**EXERCISE DESCRIPTION**
In the data below, find the line that contains "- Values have" and the line that contains "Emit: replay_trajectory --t". Copy both, plus every line between them, exactly.

**DATA SUPPLIED**
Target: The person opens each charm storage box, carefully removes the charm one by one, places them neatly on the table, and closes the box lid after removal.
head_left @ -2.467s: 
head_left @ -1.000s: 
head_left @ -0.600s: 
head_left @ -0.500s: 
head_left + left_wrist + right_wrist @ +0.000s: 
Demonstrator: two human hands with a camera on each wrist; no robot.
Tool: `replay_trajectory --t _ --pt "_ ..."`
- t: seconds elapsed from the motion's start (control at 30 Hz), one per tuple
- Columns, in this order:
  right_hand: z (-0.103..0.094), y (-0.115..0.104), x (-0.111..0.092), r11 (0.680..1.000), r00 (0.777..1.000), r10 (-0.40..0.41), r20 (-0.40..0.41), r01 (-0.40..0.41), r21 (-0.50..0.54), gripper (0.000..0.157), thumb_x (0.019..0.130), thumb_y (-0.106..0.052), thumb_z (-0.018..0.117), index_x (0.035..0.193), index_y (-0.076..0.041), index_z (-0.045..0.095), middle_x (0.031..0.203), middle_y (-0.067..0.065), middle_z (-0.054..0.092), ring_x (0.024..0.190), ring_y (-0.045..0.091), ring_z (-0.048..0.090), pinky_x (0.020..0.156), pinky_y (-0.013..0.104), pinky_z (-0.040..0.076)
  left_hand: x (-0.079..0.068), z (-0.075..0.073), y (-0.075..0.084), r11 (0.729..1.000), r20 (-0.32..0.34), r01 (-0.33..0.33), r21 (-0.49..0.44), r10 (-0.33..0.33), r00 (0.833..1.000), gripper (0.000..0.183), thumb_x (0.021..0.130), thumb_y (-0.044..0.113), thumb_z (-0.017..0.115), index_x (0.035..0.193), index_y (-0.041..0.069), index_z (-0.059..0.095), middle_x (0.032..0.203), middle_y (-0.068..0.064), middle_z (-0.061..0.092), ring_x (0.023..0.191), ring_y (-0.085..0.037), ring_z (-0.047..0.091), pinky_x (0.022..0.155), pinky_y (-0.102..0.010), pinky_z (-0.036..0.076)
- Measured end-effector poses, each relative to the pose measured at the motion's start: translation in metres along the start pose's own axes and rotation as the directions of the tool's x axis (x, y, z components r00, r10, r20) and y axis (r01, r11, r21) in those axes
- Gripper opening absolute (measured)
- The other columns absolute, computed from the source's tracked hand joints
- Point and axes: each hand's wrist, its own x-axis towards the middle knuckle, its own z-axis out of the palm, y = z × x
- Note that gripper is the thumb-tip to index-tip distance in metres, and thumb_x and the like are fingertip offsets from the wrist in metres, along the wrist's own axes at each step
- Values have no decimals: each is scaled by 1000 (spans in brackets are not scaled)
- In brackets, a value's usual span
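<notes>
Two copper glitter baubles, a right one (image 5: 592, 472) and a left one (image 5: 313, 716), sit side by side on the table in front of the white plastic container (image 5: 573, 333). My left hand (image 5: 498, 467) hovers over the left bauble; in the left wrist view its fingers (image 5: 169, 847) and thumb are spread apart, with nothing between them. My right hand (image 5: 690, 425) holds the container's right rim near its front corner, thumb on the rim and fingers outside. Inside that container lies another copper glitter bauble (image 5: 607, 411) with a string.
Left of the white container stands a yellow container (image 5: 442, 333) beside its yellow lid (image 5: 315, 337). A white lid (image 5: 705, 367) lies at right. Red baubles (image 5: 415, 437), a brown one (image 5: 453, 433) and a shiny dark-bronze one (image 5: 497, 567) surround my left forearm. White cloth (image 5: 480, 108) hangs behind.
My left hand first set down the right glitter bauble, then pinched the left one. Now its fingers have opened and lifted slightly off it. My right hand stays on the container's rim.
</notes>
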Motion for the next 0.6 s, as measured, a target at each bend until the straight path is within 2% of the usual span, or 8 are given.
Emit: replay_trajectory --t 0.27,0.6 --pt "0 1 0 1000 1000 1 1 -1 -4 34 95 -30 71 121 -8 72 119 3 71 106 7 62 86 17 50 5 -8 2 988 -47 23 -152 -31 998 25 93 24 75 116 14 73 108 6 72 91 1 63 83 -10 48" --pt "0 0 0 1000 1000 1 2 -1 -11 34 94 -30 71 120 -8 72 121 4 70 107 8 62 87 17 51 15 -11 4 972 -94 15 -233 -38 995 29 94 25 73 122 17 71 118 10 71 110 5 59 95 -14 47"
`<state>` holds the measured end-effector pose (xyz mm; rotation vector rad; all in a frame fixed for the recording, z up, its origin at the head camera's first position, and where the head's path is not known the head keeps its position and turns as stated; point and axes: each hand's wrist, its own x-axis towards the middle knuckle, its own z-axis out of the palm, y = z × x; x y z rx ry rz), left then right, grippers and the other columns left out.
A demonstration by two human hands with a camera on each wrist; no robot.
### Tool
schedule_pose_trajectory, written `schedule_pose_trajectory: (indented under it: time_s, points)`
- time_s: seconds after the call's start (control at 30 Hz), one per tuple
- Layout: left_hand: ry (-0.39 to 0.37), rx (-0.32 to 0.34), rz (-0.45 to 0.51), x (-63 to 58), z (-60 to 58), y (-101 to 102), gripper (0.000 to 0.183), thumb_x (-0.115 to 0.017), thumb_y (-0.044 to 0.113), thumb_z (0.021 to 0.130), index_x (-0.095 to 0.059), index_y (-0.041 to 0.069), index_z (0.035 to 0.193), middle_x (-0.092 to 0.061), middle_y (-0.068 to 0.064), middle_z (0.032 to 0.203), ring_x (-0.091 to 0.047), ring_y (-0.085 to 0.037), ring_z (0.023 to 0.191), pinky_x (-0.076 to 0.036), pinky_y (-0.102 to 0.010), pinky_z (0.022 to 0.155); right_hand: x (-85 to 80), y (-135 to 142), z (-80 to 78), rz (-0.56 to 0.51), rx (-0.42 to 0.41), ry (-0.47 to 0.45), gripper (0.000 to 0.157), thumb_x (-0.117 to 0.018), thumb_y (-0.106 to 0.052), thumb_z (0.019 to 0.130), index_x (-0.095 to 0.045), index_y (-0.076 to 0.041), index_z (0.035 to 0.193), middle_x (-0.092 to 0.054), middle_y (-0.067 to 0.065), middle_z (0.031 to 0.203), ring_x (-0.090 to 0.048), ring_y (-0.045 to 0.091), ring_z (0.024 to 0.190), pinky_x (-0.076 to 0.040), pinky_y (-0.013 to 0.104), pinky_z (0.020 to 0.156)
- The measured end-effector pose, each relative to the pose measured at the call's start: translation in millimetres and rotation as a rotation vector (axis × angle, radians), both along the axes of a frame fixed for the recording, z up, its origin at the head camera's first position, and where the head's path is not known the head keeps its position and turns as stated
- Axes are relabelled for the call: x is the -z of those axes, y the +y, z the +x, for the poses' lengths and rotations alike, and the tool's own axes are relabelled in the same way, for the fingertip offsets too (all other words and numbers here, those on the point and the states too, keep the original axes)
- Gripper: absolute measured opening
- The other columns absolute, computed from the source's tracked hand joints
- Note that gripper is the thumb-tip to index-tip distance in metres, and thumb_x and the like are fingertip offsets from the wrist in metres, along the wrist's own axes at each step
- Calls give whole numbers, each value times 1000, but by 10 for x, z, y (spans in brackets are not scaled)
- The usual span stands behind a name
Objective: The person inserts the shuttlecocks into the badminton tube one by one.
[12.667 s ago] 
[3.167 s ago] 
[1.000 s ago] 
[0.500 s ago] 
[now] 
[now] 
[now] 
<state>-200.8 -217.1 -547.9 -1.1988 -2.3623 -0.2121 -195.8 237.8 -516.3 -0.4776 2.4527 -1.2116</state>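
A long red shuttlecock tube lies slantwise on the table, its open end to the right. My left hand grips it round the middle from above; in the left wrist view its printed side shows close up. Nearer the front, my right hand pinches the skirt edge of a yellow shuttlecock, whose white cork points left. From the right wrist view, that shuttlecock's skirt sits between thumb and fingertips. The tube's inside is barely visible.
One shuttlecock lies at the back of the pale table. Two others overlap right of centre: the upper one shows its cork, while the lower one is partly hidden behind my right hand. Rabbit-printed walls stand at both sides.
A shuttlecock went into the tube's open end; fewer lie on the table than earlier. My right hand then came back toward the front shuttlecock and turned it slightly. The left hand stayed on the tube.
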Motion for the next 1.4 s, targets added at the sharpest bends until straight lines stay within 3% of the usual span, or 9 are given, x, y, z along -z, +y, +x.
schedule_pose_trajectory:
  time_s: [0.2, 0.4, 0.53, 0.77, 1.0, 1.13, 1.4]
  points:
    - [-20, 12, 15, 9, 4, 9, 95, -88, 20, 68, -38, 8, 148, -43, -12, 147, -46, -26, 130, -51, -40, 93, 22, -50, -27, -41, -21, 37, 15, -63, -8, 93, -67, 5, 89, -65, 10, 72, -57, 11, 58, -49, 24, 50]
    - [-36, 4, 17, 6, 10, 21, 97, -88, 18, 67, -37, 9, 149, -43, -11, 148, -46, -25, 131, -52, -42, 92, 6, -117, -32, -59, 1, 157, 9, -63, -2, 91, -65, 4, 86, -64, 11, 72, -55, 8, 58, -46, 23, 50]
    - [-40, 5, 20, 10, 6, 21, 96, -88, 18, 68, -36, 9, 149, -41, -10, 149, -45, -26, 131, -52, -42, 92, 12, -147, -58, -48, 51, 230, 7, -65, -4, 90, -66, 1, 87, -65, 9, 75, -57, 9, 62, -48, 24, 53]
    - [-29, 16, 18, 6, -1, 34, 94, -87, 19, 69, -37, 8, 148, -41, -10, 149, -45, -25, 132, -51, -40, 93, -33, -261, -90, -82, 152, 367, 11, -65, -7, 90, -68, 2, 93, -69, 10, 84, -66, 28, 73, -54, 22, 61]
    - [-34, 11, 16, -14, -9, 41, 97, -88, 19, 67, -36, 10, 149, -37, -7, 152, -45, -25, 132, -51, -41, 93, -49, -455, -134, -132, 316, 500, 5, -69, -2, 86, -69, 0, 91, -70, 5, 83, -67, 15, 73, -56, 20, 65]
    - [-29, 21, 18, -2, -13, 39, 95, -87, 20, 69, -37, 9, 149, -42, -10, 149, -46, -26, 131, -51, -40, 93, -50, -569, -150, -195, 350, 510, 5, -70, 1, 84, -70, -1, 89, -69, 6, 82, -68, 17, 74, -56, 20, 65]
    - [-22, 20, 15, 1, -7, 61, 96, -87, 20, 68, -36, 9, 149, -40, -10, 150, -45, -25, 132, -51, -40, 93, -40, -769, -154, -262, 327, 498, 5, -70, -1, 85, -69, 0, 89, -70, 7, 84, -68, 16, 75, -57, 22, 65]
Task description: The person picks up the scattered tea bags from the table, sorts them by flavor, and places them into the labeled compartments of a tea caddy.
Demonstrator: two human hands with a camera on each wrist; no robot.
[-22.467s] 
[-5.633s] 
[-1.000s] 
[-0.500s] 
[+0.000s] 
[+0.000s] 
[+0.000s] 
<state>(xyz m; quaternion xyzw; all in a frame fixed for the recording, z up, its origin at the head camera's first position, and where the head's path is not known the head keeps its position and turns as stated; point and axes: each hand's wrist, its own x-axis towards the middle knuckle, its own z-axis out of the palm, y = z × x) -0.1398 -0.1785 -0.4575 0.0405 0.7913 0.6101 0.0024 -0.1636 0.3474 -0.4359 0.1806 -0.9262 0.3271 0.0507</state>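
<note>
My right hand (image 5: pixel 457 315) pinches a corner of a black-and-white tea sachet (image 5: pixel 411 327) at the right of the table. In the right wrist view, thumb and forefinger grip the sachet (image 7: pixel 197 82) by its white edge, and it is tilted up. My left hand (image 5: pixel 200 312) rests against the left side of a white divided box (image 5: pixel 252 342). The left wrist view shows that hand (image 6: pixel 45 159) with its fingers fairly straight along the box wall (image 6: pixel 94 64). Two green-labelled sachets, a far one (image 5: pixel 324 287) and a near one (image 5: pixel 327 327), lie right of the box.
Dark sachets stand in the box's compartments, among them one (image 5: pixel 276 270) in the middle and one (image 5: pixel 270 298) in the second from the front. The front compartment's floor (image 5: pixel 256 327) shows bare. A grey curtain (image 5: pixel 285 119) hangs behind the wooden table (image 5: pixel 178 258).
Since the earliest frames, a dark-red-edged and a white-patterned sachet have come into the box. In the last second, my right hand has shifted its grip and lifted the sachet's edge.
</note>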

**RESULT OF THE EXERCISE**
- Values have no decimals: each is scaled by 1000 (spans in brackets are not scaled)
- In brackets, a value's usual span
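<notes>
Two copper glitter baubles, a right one (image 5: 592, 472) and a left one (image 5: 313, 716), sit side by side on the table in front of the white plastic container (image 5: 573, 333). My left hand (image 5: 498, 467) hovers over the left bauble; in the left wrist view its fingers (image 5: 169, 847) and thumb are spread apart, with nothing between them. My right hand (image 5: 690, 425) holds the container's right rim near its front corner, thumb on the rim and fingers outside. Inside that container lies another copper glitter bauble (image 5: 607, 411) with a string.
Left of the white container stands a yellow container (image 5: 442, 333) beside its yellow lid (image 5: 315, 337). A white lid (image 5: 705, 367) lies at right. Red baubles (image 5: 415, 437), a brown one (image 5: 453, 433) and a shiny dark-bronze one (image 5: 497, 567) surround my left forearm. White cloth (image 5: 480, 108) hangs behind.
My left hand first set down the right glitter bauble, then pinched the left one. Now its fingers have opened and lifted slightly off it. My right hand stays on the container's rim.
</notes>
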Motion for the next 0.6 s, as measured, a target at each bend until the straight path is within 2% of the usual span, or 8 are given.
Emit: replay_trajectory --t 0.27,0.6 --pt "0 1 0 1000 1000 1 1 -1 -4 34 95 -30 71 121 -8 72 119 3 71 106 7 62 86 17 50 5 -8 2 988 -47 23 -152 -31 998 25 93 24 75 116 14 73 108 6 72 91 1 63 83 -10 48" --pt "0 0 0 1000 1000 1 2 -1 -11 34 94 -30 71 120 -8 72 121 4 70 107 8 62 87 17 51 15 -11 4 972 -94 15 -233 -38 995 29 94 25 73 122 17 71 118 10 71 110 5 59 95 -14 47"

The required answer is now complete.